§ Task statement
Would you please retype, exactly, the lines of the listing below between the line with "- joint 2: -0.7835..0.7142" and the line with "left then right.", inclusive?

........

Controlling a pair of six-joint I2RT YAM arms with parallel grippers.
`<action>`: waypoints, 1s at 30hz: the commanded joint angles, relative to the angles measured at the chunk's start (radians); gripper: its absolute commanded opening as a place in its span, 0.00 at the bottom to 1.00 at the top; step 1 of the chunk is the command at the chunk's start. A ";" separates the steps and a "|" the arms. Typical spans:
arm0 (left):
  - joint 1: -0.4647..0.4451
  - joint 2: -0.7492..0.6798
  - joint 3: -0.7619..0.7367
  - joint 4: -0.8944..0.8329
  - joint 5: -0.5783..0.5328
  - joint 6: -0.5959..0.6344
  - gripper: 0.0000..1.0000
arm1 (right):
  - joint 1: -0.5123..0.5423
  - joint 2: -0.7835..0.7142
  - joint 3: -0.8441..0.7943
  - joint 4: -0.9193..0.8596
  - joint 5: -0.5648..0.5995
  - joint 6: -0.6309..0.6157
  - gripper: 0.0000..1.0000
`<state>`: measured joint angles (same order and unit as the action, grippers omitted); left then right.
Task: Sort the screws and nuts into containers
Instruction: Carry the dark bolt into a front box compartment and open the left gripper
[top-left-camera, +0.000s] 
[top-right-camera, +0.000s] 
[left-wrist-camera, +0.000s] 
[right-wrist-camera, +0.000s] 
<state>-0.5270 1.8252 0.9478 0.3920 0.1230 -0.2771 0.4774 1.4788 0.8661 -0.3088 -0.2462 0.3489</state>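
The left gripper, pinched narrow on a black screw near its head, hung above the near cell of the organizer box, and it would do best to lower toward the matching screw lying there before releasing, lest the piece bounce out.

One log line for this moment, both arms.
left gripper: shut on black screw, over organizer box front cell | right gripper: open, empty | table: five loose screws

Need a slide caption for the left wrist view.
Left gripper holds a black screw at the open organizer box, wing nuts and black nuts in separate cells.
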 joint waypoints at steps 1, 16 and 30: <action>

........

§ Solution
  - joint 2: -0.7835..0.7142
  - joint 3: -0.8441..0.7943
  - joint 4: -0.9193..0.8596
  - joint 5: -0.5648..0.5995
  - joint 6: -0.6309..0.6157
  - gripper: 0.0000..1.0000
`<state>`: measured joint angles (same order and unit as the action, grippers omitted); left then right.

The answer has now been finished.